An Interpretable Cross-Attentive Multi-modal MRI Fusion Framework for Schizophrenia Diagnosis
This work addresses the problem of multi-modal MRI fusion for mental disorder diagnosis, offering an incremental improvement with interpretable insights into schizophrenia biomarkers.
The paper tackles the challenge of combining fMRI and sMRI for schizophrenia diagnosis by proposing a Cross-Attentive Multi-modal Fusion framework (CAMF) that captures intra- and inter-modal relationships, resulting in improved classification accuracy on two datasets.
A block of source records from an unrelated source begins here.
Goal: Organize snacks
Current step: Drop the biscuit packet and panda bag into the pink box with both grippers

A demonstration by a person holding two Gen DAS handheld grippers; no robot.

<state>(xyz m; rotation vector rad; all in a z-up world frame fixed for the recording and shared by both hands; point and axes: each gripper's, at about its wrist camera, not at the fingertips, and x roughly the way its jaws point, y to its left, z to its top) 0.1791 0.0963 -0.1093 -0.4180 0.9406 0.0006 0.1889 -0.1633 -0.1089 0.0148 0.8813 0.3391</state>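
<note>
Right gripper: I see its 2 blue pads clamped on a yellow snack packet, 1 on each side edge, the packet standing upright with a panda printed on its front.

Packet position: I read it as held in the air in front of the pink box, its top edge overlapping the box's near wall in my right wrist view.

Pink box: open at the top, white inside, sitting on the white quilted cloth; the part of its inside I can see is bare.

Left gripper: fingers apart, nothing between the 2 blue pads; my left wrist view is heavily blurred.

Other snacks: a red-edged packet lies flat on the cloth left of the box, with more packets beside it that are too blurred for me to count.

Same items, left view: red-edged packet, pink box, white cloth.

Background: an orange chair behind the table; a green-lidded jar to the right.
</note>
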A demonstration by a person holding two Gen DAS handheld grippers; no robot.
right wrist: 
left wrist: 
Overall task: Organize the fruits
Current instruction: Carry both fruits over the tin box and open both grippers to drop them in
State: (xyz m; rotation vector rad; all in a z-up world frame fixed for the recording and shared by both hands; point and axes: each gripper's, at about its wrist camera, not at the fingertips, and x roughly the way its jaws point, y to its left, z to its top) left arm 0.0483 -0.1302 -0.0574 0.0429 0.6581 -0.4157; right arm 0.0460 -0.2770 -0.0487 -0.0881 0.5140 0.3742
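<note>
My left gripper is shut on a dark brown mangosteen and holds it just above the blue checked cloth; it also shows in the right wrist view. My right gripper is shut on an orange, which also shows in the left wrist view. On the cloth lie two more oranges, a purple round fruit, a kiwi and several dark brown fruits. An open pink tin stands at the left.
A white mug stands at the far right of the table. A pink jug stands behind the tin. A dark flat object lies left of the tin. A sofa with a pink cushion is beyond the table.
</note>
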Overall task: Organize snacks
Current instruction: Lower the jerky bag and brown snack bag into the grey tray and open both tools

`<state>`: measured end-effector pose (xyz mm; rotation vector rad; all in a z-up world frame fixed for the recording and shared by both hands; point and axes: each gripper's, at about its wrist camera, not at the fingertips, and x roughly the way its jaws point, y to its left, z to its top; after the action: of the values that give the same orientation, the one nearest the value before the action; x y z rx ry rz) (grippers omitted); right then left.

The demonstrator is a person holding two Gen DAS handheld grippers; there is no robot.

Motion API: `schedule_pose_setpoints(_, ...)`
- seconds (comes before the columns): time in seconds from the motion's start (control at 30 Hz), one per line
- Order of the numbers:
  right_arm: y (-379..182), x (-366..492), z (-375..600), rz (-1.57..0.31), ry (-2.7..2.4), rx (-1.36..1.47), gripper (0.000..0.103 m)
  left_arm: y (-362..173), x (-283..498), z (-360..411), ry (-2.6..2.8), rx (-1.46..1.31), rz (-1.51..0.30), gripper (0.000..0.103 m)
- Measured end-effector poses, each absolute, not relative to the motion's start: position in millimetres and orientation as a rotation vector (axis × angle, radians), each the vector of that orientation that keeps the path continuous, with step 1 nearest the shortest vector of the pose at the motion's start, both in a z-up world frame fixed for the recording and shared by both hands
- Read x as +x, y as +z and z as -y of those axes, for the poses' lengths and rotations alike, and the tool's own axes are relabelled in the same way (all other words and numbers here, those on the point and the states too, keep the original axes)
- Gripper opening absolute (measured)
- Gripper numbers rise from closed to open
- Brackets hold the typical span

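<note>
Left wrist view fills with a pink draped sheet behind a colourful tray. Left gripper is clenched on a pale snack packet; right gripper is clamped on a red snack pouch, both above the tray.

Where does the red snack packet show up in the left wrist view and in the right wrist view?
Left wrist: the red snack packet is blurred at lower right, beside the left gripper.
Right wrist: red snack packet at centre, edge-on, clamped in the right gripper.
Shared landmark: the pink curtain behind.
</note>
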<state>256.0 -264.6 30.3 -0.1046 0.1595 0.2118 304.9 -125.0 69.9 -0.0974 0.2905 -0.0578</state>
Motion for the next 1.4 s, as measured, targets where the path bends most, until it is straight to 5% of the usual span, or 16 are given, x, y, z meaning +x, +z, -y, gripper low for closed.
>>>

Both functional and structural magnetic resonance imaging (fMRI and sMRI) are widely used for the diagnosis of mental disorder. However, combining complementary information from these two modalities is challenging due to their heterogeneity. Many existing methods fall short of capturing the interaction between these modalities, frequently defaulting to a simple combination of latent features. In this paper, we propose a novel Cross-Attentive Multi-modal Fusion framework (CAMF), which aims to capture both intra-modal and inter-modal relationships between fMRI and sMRI, enhancing multi-modal data representation. Specifically, our CAMF framework employs self-attention modules to identify interactions within each modality while cross-attention modules identify interactions between modalities. Subsequently, our approach optimizes the integration of latent features from both modalities. This approach significantly improves classification accuracy, as demonstrated by our evaluations on two extensive multi-modal brain imaging datasets, where CAMF consistently outperforms existing methods. Furthermore, the gradient-guided Score-CAM is applied to interpret critical functional networks and brain regions involved in schizophrenia. The bio-markers identified by CAMF align with established research, potentially offering new insights into the diagnosis and pathological endophenotypes of schizophrenia.